Data block:
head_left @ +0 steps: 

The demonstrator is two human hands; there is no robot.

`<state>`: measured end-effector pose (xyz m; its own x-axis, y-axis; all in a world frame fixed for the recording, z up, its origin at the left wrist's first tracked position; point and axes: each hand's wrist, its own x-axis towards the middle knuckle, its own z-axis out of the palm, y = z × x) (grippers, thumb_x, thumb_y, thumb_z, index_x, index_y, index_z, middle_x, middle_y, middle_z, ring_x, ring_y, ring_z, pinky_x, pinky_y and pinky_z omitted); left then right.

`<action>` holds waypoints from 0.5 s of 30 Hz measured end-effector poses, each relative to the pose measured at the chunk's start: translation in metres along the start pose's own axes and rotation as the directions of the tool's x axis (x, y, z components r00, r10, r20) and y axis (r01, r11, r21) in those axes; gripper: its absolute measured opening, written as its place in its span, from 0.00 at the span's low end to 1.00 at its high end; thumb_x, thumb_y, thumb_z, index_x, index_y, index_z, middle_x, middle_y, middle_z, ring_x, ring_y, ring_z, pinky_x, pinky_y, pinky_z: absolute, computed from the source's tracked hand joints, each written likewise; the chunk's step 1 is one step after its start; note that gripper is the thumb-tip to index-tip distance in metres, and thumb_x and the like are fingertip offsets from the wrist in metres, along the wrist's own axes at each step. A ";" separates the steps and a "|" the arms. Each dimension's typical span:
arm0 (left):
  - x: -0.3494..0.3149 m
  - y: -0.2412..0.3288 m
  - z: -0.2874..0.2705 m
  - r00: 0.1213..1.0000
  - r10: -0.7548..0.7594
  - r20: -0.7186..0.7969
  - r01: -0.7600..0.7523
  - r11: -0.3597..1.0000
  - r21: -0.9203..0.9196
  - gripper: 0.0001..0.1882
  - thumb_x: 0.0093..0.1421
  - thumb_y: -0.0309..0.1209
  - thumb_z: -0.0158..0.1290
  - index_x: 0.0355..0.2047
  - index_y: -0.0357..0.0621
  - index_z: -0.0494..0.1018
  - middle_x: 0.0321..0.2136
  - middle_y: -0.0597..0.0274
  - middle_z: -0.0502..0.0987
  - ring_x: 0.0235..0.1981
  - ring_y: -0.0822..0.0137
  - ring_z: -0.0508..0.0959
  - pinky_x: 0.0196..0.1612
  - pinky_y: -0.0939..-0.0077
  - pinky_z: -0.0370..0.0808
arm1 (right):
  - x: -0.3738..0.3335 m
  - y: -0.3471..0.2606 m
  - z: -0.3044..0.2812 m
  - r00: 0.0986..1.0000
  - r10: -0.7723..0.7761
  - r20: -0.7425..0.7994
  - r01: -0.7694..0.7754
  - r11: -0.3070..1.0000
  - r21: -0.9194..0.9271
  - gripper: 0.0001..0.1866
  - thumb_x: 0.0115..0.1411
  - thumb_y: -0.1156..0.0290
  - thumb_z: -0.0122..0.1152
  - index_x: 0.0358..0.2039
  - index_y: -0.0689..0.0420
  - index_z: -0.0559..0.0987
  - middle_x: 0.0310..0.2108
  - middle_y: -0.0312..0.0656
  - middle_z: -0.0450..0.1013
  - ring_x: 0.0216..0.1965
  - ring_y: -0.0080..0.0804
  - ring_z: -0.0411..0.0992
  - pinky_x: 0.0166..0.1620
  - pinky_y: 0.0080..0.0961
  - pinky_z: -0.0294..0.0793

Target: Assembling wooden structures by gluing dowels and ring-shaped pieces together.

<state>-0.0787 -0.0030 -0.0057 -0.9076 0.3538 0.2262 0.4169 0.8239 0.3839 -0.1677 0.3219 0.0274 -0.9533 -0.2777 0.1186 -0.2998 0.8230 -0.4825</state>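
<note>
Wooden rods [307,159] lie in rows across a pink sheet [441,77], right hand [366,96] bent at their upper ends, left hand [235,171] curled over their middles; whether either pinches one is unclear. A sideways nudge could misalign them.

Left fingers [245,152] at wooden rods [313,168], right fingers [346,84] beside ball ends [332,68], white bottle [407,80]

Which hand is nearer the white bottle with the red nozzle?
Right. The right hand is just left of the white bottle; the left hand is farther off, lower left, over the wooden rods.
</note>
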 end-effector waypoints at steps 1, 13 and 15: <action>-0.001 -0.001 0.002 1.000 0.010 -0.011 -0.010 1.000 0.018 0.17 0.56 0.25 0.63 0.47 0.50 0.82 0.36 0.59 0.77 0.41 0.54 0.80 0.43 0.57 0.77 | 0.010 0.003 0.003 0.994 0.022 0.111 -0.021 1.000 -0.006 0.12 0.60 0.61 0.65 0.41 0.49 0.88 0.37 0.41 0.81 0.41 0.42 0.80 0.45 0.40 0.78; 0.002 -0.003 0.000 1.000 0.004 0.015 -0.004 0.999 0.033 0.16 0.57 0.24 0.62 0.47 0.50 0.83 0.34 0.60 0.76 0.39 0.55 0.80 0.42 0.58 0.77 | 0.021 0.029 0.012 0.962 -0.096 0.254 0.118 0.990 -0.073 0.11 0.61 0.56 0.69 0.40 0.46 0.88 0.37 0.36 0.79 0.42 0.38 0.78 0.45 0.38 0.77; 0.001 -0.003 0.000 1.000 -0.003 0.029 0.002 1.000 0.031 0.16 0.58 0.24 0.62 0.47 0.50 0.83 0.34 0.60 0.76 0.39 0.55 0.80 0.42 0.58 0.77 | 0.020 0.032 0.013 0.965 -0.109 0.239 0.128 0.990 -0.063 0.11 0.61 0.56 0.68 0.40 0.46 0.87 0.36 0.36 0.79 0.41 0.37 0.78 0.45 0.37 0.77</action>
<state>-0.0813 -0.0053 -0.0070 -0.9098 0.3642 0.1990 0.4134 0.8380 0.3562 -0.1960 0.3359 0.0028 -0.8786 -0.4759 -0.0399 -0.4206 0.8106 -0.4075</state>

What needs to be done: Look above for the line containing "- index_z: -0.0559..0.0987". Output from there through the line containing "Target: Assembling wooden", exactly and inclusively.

Answer box:
  - index_z: -0.0559..0.0987
  - middle_x: 0.0310..0.2108
  - middle_y: -0.0312..0.0656
  - middle_z: -0.0450..0.1013
  - ring_x: 0.0216..0.1965
  - ring_y: -0.0080..0.0804
  - ring_z: -0.0411..0.0992
  - pinky_x: 0.0166..0.1620
  - pinky_y: 0.0080..0.0961
  - pinky_z: -0.0294..0.0793

Target: Assembling wooden structures by gluing dowels and ring-shaped pieces together.

No more work is needed on this answer.